*** Collected data ***
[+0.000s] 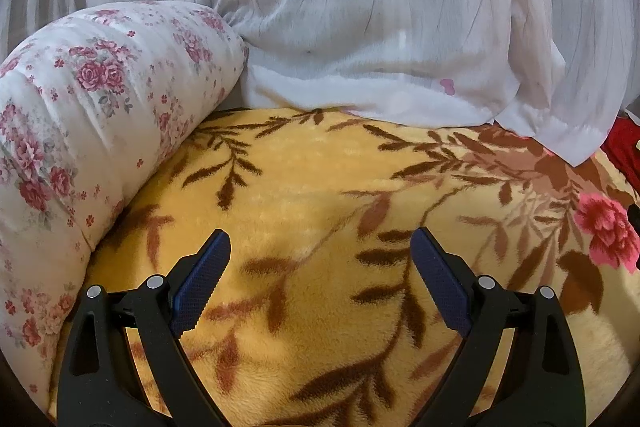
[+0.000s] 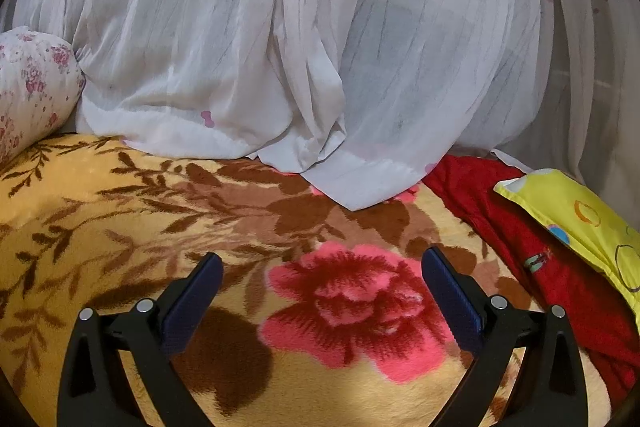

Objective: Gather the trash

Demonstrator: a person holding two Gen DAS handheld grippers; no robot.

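Both our grippers, left gripper [image 1: 320,247] and right gripper [image 2: 322,267], are spread wide and empty over the yellow floral blanket [image 1: 304,179]. No trash we can see anywhere; sheer curtain [image 2: 320,47] hangs behind.

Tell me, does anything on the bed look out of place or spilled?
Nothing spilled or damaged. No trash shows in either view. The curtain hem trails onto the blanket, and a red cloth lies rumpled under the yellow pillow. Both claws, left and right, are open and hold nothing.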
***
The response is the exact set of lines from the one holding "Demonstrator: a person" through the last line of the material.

Demonstrator: a person holding two Gen DAS handheld grippers; no robot.

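Both our grippers, left gripper [image 1: 320,247] and right gripper [image 2: 322,267], are spread wide and empty over the yellow floral blanket [image 1: 304,179]. No trash we can see anywhere; sheer curtain [image 2: 320,47] hangs behind.

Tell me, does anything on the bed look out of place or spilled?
Nothing spilled or damaged. No trash shows in either view. The curtain hem trails onto the blanket, and a red cloth lies rumpled under the yellow pillow. Both claws, left and right, are open and hold nothing.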

What precedes this is the full answer.